As mentioned by other Pythons functions, sorted() , and the sort() method of a list provides a key parameter to specify the function that must be called on each element of the list before comparisons are made.
The main thing is that this key parameter is a function object that takes when it is called with only one argument and returns exactly one value, which is used for sorting.
An anonymous lambda function is often used for this purpose, since its definition does not include the return and therefore always contains which is returned.
for instance
>>> myKey = lambda e: id(e)
creates an object (anonymous) of a function
>>> type(myKey) <class 'function'>
which takes one argument and returns a value and therefore the correct key to sort is.

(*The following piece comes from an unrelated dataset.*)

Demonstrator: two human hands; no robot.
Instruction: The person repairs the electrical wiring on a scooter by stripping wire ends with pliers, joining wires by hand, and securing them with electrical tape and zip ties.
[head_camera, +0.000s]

If you want to call the myKey function object myKey , you simply do the following:
>>> myKey(42) 503732608
To solve your problem, you can create a lambda function as key , which takes an element and returns its index in the string foo to preserve the character order:
>>> foo = "Wicked long string" >>> "".join(sorted(set(foo), key = lambda e: foo.index(e))) 'Wicked longstr'
On the other hand, since foo.index is the function object itself, which takes one argument and returns one value, you can pass this object instead of the sorted() function and bypass the lambda definition:
>>> "".join(sorted(set(foo),key = foo.index)) 'Wicked longstr'
Hope this helps :)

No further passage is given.